*Work to be completed*
Print every line below exactly. Skip the pictures.

─── Data provided

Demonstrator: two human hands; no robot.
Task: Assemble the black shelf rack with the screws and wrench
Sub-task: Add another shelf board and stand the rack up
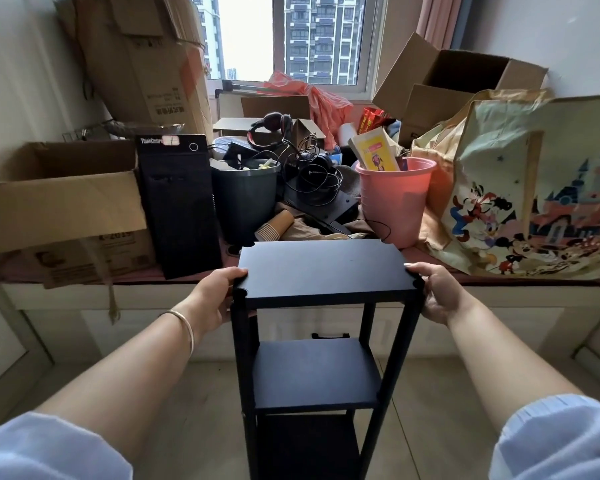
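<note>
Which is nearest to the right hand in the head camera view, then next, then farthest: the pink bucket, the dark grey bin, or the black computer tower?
From the right hand, which grips the black shelf rack:
1. Pink bucket, just above the hand on the ledge.
2. Dark grey bin, past the rack's top, toward the left.
3. Black computer tower, farthest left, beside the cardboard box.

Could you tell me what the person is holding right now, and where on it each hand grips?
The black shelf rack, standing upright: the left hand grips its top shelf's near-left corner, the right hand its near-right corner.
</note>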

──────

*Expected output*
Demonstrator: two human hands; no robot.
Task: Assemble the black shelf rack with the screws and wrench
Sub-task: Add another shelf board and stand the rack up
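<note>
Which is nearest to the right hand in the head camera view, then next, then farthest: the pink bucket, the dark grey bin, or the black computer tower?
From the right hand, which grips the black shelf rack:
1. Pink bucket, just above the hand on the ledge.
2. Dark grey bin, past the rack's top, toward the left.
3. Black computer tower, farthest left, beside the cardboard box.

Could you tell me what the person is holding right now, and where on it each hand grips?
The black shelf rack, standing upright: the left hand grips its top shelf's near-left corner, the right hand its near-right corner.
</note>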

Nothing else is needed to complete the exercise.